■ **THE PROBLEM**
A faithful retyping of every entry below is wanted, with images left out.

■ **EXTRACTED MATERIAL**
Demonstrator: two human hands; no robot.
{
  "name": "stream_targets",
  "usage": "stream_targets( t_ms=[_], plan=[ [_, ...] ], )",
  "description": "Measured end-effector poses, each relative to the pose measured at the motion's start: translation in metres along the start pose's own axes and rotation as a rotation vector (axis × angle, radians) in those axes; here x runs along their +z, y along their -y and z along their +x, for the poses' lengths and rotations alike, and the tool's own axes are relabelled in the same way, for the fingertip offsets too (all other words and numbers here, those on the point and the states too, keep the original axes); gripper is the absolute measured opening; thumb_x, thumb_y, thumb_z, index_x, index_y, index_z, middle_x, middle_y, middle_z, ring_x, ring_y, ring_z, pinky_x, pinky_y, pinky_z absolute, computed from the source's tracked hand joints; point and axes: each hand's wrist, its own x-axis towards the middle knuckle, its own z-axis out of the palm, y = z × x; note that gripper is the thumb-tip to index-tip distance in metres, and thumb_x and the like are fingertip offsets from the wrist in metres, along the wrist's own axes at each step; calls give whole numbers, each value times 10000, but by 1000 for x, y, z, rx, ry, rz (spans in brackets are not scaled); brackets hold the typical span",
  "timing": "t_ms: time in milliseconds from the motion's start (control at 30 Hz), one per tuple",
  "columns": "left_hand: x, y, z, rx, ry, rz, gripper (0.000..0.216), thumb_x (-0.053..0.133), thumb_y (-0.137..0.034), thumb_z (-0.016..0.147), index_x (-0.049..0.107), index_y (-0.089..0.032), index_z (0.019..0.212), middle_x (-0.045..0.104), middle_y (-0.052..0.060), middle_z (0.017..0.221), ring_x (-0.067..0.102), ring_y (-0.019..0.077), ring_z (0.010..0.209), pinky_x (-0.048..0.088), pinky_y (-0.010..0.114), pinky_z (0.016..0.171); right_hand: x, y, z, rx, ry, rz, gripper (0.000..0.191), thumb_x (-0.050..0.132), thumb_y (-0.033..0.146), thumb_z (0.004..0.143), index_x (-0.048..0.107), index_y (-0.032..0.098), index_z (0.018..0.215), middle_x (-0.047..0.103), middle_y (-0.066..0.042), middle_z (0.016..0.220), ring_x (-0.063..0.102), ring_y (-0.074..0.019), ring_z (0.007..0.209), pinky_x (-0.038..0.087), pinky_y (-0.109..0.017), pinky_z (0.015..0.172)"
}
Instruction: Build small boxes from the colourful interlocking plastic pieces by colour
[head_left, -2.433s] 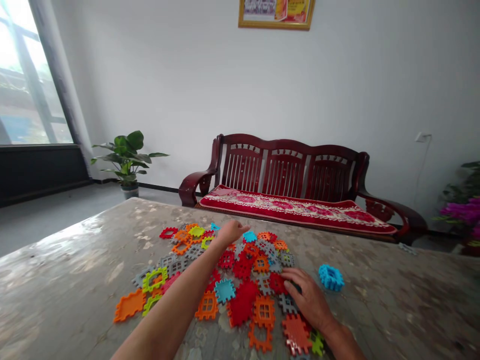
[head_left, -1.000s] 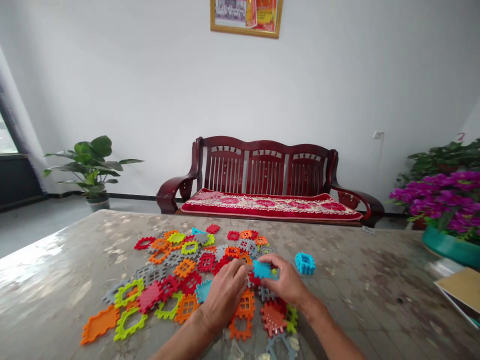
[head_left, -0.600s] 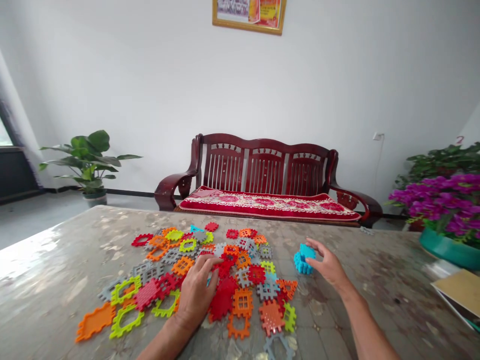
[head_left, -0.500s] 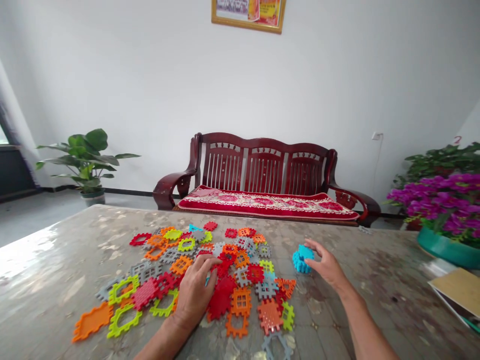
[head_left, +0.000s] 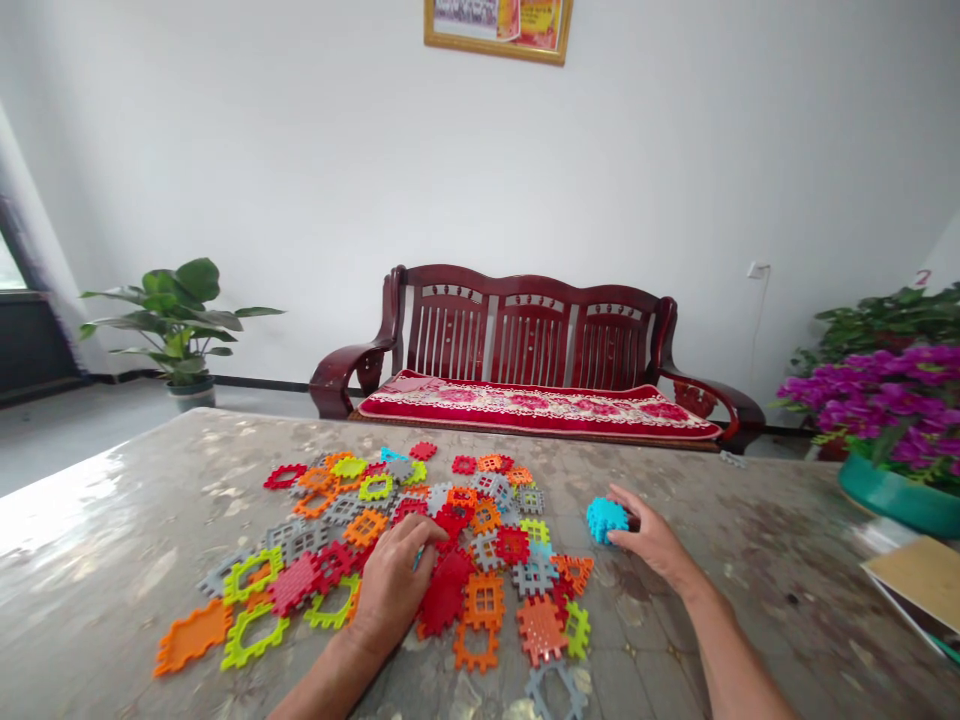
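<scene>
Head view, and from where I stand both bare hands are down at the patterned tabletop [head_left: 645,625]. On the right, there's the little blue stack [head_left: 606,521] of toothed pieces, sitting by itself just outside the big heap. The right hand [head_left: 654,542] is right at it: thumb at the near edge, fingers beyond the far side, a gap between them, though I can't tell whether they're gripping.

Over to the left hand [head_left: 397,572], palm down on the heap, fingers bent and close together. A scrap of blue [head_left: 418,557] peeks out by the thumb; whether it's pinched there, I can't tell from here. Just beside that hand lies a large red piece [head_left: 447,592], and near it an orange window piece [head_left: 484,598].

The heap spreads wide, with a solid orange tile [head_left: 193,638] at its near left edge. Between the heap and the blue stack sits an orange triangle [head_left: 576,574].

Behind the table stands a dark red wooden bench [head_left: 529,335] under a red floral cover [head_left: 532,403]. At the right, purple flowers [head_left: 881,400] rise from a teal pot [head_left: 900,500].
</scene>
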Motion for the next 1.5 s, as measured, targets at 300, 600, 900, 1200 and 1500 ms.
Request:
stream_targets(
  t_ms=[300,600,900,1200,1500],
  plan=[
    [-4,0,7,-21,-48,-14,238,468,-127,794,674,-244,812,687,10,857,645,161,846,495,279,775,-6,3,3,-37,-45,-77,781,733,423,593,548,191,1315,588,-133,1340,541,-311,1237,408,-452,1055],
    [0,-16,43,40,121,-50,272,483,-128,843,714,-241,932,723,32,972,641,176,948,483,325,906,71,86,-10,-341,27,-200,330,553,431,841,705,242,1065,685,-88,1161,591,-260,1135,416,-457,1049],
    [37,-25,80,313,469,224,419,473,-490,916,565,-360,1304,474,48,1447,355,308,1365,309,516,1101,106,81,-27,-309,266,-351,363,460,454,931,706,245,1097,657,-81,1224,550,-252,1180,395,-456,1052],
    [20,-8,76,139,424,389,314,459,-369,923,573,-275,1199,644,79,1191,589,266,1111,357,485,1014,106,79,-28,-333,285,-374,336,480,443,925,723,253,1056,655,-79,1228,555,-254,1163,399,-461,1028],
    [-15,3,70,-127,429,515,240,442,-173,835,664,-190,923,711,119,976,661,263,928,404,463,911,108,77,-28,-336,267,-375,307,496,413,915,733,252,1026,664,-75,1214,568,-254,1144,408,-463,1017]
  ],
)
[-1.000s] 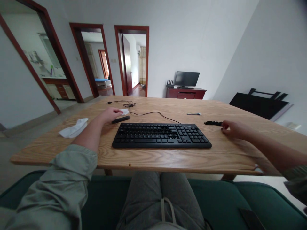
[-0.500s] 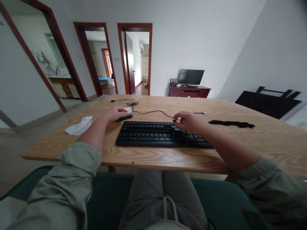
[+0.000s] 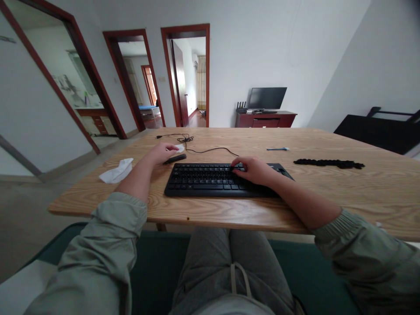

■ **ANSWER FOR THIS EXERCISE**
Demonstrator: two human hands; no robot.
{
  "name": "stream_targets",
  "usage": "stream_targets( t_ms=[_], plan=[ [_, ...] ], )",
  "description": "Measured end-effector poses, each relative to the pose measured at the motion's start: translation in metres along the start pose's own axes and rotation as a rotation vector (axis × angle, radians) in those axes; here x runs along their +z, y along their -y and z along their +x, for the poses' lengths and rotations alike, and the tool's own axes are relabelled in the same way, for the fingertip offsets too (all other words and numbers here, those on the point and the states too, keep the original axes); gripper is the absolute measured opening; thumb_x, thumb_y, thumb_z, index_x, index_y, index_z, middle_x, middle_y, middle_z, ring_x, ring_y, ring_z, pinky_x, pinky_y, pinky_z absolute, computed from the source's tracked hand joints; point and axes: each hand's wrist, its own x-axis towards the middle knuckle, its own z-axis out of the palm, y = z × x; note that gripper is the thumb-tip to index-tip distance in metres, and thumb_x and the like are fingertip offsets from the wrist in metres, along the wrist's own axes at each step; calls give whole numbers, each value times 10000, but by 1000 for x, y, z, rx, ry, rz (spans in brackets are not scaled); brackets hold the typical span",
  "timing": "t_ms: time in milliseconds from the motion's start (control at 30 Hz), one per tuple",
  "columns": "left_hand: x, y, z, rx, ry, rz, gripper (0.000..0.216), thumb_x (-0.053..0.133), thumb_y (-0.137..0.034), thumb_z (-0.016..0.147), index_x (-0.049..0.107), index_y (-0.089..0.032), index_z (0.019..0.212), middle_x (-0.045..0.104), middle_y (-0.052..0.060), middle_z (0.017..0.221), ring_x (-0.067..0.102), ring_y (-0.019..0.077), ring_z (0.010..0.209), pinky_x (-0.048..0.088), pinky_y (-0.010..0.114), pinky_z (0.016..0.171); right_hand: x, y, z, rx, ry, rz, gripper (0.000..0.191), thumb_x (-0.050..0.132), thumb_y (-0.033..0.146), thumb_z (0.004..0.143), index_x (-0.048..0.107), index_y (-0.032..0.098), index_z (0.018..0.215), middle_x (-0.047..0.103), middle_y (-0.066..0.042), middle_z (0.016..0.220), ring_x (-0.063..0.102), ring_y (-0.074..0.019), ring_z (0.007..0.209), pinky_x (-0.038..0.087), pinky_y (-0.109..0.017), pinky_z (0.015..0.172)"
}
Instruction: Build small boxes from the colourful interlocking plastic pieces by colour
[head_left, -2.433s] 
[head_left, -1.000s] 
[head_left, -0.600s] 
[head_left, -0.500s] 
[head_left, +0.000s] 
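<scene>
Head view, and from where I stand both bare hands are down at the patterned tabletop [head_left: 645,625]. On the right, there's the little blue stack [head_left: 606,521] of toothed pieces, sitting by itself just outside the big heap. The right hand [head_left: 654,542] is right at it: thumb at the near edge, fingers beyond the far side, a gap between them, though I can't tell whether they're gripping.

Over to the left hand [head_left: 397,572], palm down on the heap, fingers bent and close together. A scrap of blue [head_left: 418,557] peeks out by the thumb; whether it's pinched there, I can't tell from here. Just beside that hand lies a large red piece [head_left: 447,592], and near it an orange window piece [head_left: 484,598].

The heap spreads wide, with a solid orange tile [head_left: 193,638] at its near left edge. Between the heap and the blue stack sits an orange triangle [head_left: 576,574].

Behind the table stands a dark red wooden bench [head_left: 529,335] under a red floral cover [head_left: 532,403]. At the right, purple flowers [head_left: 881,400] rise from a teal pot [head_left: 900,500].
</scene>
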Motion for the next 1.5 s, as measured, targets at 300, 600, 900, 1200 and 1500 ms.
Request:
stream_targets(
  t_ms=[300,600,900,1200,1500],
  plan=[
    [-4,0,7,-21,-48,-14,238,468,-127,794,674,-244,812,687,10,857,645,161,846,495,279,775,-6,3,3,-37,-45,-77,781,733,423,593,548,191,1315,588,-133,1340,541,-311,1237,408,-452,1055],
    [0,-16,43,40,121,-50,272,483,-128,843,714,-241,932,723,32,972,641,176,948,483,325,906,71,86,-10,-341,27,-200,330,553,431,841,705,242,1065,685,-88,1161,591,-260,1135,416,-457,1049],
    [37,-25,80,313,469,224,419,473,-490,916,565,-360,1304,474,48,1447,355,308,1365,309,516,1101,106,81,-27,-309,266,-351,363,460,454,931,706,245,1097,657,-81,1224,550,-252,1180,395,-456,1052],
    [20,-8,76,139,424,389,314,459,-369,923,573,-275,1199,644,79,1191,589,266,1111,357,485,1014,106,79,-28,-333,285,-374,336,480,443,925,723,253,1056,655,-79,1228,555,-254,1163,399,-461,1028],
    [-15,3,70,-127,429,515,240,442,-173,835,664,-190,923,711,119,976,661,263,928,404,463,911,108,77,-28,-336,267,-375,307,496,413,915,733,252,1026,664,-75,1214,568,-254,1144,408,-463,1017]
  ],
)
[-1.000s] 
[-0.500s] 
[+0.000s] 

This exercise requires nothing further.